Une hypothèse qui se renforce ou s’effrite au grès des publications scientifiques. Justement, la plus récente en date nous rapporte l’efficacité du vaccin anti-HPV chez plus de15 600 jeunes filles scandinaves, avec 10 ans de recul, au regard du nombre de CIN3+, le stade précancéreux le plus avancé1.
Les résultats sont loin d’être mirobolants. Pour une étude financée en partie par le laboratoire GSK, avec de nombreux auteurs liés à l’industrie pharmaceutique et notamment des employés des firmes GSK et Takeda, les résultats positifs sont largement mis en avant, et pourtant.
Vacillante efficacité vaccinale
Et pourtant, l’efficacité vaccinale dans le détail est extrêmement faible pour les souches 16, 18, mais également pour les souches 31, 33, 35, 52 et 58. L’efficacité vaccinale de la vaccination contre l’ensemble de ces souches est estimée à 59 % d’après les auteurs, avec un intervalle de confiance entre -26 et 85 %. L’intervalle de confiance comprend le 0, l’efficacité est donc peut-être nulle.

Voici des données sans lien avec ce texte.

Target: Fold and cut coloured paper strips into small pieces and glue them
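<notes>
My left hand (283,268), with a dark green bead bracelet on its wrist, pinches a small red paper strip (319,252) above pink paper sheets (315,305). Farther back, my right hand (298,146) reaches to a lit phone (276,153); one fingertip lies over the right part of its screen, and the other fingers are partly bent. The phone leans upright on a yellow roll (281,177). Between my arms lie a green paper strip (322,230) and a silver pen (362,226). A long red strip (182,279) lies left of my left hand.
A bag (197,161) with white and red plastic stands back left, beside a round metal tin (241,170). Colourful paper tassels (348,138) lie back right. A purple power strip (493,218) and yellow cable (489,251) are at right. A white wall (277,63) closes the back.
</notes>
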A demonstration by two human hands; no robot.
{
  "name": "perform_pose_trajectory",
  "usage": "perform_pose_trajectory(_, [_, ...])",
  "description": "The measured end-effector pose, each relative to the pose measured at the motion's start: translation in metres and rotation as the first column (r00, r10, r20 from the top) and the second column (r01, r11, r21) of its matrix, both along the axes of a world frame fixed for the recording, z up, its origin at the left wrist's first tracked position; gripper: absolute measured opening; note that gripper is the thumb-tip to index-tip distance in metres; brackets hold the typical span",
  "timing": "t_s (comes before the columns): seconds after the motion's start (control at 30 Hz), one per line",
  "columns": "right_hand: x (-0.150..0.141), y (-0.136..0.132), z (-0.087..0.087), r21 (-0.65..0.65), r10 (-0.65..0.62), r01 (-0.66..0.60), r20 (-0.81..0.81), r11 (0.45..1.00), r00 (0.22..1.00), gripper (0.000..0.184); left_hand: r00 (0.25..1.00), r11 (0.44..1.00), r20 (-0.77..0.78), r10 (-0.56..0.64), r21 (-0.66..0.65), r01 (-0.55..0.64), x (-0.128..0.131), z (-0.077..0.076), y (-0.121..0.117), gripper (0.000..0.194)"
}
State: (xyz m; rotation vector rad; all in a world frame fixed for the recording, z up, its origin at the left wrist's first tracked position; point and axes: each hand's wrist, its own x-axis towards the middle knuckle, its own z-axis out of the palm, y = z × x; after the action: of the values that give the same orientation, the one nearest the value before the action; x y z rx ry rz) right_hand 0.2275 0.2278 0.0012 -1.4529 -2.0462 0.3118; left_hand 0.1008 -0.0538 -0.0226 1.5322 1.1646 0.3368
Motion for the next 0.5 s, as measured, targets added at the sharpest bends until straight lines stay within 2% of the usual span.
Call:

On retrouve cette incertitude pour toutes les combinaisons de souches. Un point d’ailleurs soulevé par l’un des relecteurs de l’article, Silvia Franceshi, du Centre International de Recherche sur le Cancer (CIRC) à Lyon. La chercheuse précise ceci :
En conclusion, alors que les données actuelles suggèrent l’absence d’échecs vaccinaux pour le HPV16 et l’existence d’une protection croisée substantielle contre les types non vaccinaux, la puissance statistique est encore trop faible pour tirer des conclusions, comme les auteurs le reconnaissent eux-mêmes.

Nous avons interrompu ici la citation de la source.